When Helen Tzouganatos was diagnosed with coeliac disease eight years ago, she admits the one thing she missed most was her mum’s spanakopita.
But it wasn’t long before the Sydney-based mum of three realised she wouldn’t have to forego her favourite dishes, setting out to master the skill of gluten-free cooking.
And with a passion for food, cooking and photography, and a background in marketing, Helen decided to take her interests and combine them in her blog Hungry and Fussy.
“I was constantly being asked for gluten-free cooking tips and restaurant recommendations, so I thought it (the blog) would be a great resource for the public,” Helen explains.
And thus far the response has been overwhelming, with the blog having received over 5,000 views in the first two months alone.
Aside from her website, Helen’s recipes have been picked up by a number of online publications including YUM Gluten Free magazine, and soon she will be a contributing editor on http://www.feedfeed.info – one of the most popular international food websites around the globe.

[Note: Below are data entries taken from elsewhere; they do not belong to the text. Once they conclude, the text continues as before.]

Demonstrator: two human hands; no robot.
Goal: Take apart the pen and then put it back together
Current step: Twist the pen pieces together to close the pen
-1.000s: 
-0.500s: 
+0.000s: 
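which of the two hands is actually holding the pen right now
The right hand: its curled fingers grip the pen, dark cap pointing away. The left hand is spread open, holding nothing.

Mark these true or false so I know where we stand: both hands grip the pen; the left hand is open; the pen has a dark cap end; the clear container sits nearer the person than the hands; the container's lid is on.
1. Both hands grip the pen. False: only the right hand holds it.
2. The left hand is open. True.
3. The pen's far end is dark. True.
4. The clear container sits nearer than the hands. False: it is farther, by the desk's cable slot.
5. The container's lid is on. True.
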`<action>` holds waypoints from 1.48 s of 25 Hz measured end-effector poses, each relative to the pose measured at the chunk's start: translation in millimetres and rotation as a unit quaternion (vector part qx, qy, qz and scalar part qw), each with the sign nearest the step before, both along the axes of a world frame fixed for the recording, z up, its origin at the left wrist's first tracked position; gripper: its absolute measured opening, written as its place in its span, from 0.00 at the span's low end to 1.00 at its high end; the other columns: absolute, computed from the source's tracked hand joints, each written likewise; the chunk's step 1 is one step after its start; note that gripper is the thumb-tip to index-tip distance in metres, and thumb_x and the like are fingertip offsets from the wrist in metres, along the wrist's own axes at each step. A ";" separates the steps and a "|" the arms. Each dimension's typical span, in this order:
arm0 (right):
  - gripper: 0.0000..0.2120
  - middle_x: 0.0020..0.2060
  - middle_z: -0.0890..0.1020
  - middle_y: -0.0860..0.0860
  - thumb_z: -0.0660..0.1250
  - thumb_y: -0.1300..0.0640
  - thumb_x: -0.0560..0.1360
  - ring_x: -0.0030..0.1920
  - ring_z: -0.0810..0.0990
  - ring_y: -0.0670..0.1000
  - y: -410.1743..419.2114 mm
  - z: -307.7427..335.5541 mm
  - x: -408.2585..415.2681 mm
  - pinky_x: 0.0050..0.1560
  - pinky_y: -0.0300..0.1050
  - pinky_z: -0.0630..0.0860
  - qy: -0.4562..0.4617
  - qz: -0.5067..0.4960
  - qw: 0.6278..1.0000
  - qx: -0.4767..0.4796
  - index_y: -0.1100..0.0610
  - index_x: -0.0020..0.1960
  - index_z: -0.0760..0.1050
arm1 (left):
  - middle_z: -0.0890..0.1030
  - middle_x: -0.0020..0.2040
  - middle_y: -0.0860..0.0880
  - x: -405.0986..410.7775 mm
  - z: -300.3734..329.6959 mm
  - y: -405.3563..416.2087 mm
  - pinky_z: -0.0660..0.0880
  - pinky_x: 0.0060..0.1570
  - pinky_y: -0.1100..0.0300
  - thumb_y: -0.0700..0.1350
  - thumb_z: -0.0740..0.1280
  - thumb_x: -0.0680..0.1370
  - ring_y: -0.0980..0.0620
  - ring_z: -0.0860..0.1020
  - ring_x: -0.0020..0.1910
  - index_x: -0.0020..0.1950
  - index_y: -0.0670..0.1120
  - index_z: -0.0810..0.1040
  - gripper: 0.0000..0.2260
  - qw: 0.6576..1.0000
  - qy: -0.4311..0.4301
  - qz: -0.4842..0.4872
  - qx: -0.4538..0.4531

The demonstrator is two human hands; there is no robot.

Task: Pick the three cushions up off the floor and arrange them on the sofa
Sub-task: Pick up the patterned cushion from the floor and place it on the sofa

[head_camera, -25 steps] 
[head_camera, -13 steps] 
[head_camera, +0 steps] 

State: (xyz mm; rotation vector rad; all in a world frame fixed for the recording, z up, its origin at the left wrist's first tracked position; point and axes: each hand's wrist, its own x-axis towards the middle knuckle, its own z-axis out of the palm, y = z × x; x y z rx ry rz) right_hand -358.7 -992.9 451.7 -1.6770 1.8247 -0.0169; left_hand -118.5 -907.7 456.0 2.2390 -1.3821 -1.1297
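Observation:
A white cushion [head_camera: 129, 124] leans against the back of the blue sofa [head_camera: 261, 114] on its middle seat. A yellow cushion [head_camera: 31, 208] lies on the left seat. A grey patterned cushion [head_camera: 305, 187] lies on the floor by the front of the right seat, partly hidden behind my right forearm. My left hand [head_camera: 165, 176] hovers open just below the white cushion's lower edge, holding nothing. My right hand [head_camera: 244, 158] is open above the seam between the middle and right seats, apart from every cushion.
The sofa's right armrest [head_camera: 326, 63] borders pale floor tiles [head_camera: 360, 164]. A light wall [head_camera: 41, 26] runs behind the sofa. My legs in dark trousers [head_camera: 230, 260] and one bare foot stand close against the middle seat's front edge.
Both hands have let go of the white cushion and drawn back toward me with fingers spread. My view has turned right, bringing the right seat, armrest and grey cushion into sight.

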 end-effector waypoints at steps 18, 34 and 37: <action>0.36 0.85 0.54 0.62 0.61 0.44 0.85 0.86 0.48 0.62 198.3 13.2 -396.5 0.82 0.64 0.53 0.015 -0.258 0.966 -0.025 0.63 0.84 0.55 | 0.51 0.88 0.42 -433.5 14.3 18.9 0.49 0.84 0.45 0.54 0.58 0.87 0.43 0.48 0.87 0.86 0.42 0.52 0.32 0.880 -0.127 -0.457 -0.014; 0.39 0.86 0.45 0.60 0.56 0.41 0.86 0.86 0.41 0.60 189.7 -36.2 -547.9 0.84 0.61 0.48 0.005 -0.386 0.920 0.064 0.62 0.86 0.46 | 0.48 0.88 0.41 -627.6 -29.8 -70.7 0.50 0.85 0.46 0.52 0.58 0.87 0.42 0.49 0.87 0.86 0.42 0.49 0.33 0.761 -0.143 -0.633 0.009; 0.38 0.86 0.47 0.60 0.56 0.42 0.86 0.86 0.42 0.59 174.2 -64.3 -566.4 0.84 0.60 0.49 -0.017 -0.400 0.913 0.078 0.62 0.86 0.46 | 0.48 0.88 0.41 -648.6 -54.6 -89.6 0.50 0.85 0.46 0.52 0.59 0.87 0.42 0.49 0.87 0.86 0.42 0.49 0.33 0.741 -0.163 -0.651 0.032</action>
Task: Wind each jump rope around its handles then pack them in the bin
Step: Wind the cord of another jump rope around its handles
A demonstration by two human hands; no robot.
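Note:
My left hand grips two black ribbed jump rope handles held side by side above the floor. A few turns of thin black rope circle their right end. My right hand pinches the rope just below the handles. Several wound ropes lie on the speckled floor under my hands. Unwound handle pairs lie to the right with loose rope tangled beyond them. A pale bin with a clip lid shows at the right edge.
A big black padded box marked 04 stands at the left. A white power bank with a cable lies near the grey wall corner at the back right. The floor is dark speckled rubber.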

While she recalls that eating out was a struggle when she was first diagnosed, she admits that with more demand for gluten substitutes, the food scene has changed dramatically.
“Fast forward 10 years and many restaurants mark gluten-free items on their menu and the wait staff can confidently guide you through the gluten-free choices available to diners,” she says.

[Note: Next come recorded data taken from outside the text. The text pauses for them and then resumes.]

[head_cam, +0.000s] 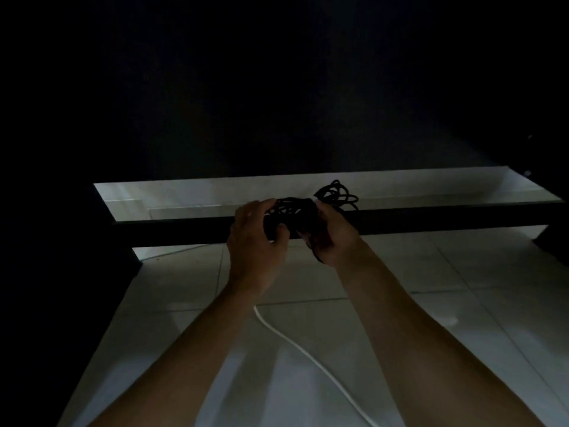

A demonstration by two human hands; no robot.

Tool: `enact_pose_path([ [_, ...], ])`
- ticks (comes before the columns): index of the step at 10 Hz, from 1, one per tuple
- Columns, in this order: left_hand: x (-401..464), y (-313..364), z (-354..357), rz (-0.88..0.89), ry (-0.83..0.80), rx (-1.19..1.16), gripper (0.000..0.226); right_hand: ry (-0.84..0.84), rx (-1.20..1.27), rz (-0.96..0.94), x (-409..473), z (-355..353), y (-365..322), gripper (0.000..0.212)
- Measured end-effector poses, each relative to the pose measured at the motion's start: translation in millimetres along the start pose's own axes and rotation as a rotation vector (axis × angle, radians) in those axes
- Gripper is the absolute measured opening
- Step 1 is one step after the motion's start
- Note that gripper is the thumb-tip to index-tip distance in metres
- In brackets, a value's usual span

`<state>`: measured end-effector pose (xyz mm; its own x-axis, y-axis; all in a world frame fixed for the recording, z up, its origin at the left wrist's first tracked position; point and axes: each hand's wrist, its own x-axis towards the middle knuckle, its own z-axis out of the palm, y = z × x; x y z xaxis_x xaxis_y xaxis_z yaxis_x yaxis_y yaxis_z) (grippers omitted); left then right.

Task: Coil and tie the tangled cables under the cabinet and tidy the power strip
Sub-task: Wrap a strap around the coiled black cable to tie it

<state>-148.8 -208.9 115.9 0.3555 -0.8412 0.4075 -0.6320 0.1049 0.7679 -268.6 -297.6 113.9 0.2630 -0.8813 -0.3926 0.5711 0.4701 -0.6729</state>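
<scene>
I see both hands up at center frame, w/ a bundle of black cable (pixel 291 215) between them. Left hand (pixel 257 238) has fingers curled over the bundle's left side, thumb pressed against its front. Right hand (pixel 331 234) wraps the right side, fingers curled round the strands, and a bit of black cable hangs below that palm. More black loops (pixel 338 194) spill out just right of and behind the right hand, lying on the pale floor inside the lit gap under the cabinet (pixel 277 87), which fills the top half of the frame, nearly all black. A dark bar (pixel 446 218) runs left to right across mid frame, in front of that gap; the hands overlap it. White cable (pixel 308 355) lies on the tile floor (pixel 462 303), running from just below the left wrist down toward bottom center, between my forearms. Thin pale line at left under the bar, prob another cord, can't tell. Power strip: can't make one out, too dark.
</scene>
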Motion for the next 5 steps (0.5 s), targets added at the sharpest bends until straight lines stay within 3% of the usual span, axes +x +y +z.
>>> enact_pose_path([
  [2, 17.3, 0.4, 11.4, -0.090, -0.225, 0.073, 0.032, 0.266, -0.041, -0.048, 43.6, 1.6, -19.0, 0.034],
  [3, 22.4, 1.6, 18.7, -0.113, -0.410, -0.009, 0.032, 0.255, -0.057, -0.053, 43.3, -0.3, -26.1, 0.025],
  [4, 26.6, 3.5, 26.7, -0.186, -0.469, -0.087, 0.033, 0.223, 0.042, -0.092, 31.7, 5.3, -35.9, 0.019],
  [5, 30.5, 7.2, 32.7, -0.259, -0.514, -0.091, 0.035, 0.158, -0.053, -0.011, 24.7, 5.7, -50.5, 0.034],
])
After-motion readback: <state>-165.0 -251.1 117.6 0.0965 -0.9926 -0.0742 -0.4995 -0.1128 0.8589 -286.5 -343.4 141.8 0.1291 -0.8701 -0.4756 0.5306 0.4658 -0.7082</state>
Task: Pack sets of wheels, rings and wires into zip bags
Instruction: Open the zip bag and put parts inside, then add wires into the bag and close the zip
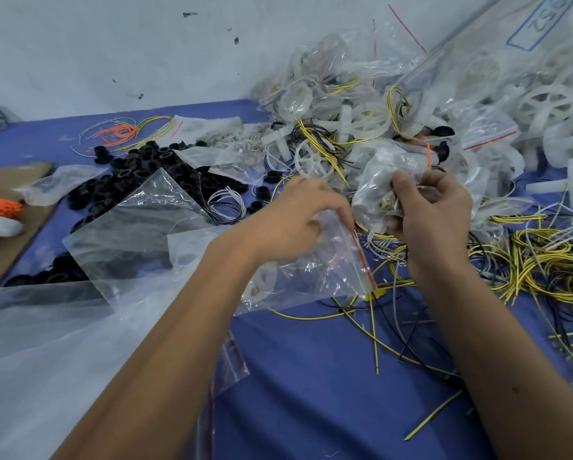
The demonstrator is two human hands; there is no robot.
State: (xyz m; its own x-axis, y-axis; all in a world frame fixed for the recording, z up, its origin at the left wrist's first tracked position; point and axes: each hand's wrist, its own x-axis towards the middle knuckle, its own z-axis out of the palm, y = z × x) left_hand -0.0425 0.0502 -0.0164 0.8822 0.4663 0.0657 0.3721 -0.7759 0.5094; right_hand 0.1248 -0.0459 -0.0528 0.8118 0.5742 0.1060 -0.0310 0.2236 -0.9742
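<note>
- Clear plastic is what we work with: our left hand (298, 214) grips a zip bag (315, 273) by its mouth, fingers curled over the red-striped edge, with the bag hanging just above the blue cloth (311, 376).
- A white wheel seems to sit inside that bag near its lower left corner; we cannot tell what else is in it.
- Our right hand (434, 207) is clenched on a second, crumpled bag (378, 180) of small pale parts, held just beside the first bag's mouth.
- Judging from this, we are taking a part from one bag to drop into the other; the set looks unfinished.
- Loose wires (544, 260), yellow and black, lie tangled under and to the right of our right hand, and single strands trail below the zip bag.
- Black rings (152, 167) are heaped to the left, well apart from both hands, partly under a bigger plastic sheet (139, 227).
- White wheels (311, 159) and filled bags pile up against the wall behind.
- Risks as we see them: the bag mouth may fold shut, since one hand alone holds it, so parts would spill onto the cloth.
- Small parts could pour out of the crumpled bag if we tip it too far.
- A stray wire might snag the bag and drag extra strands in, spoiling the count.
</note>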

Thankfully for those who enjoy a Mediterranean diet, through her culinary journey Helen has discovered that going gluten-free doesn’t mean entirely overhauling your diet.
“Greek food lends itself perfectly to gluten-free cooking because we eat a lot of healthy grilled proteins, cheeses, fresh salads and vegetables. Potato and rice are also fine so there is no need to cut out baked potatoes or rizogalo!”
However, be prepared to see your weekly shopping expenses come up in price – but with good reason.
“Gluten-free breads and flours are generally a little more expensive, but quite often they are also of better quality,” Helen explains.
“It is cheaper to fill products with wheat starch and flavourings than to include more wholesome natural ingredients.”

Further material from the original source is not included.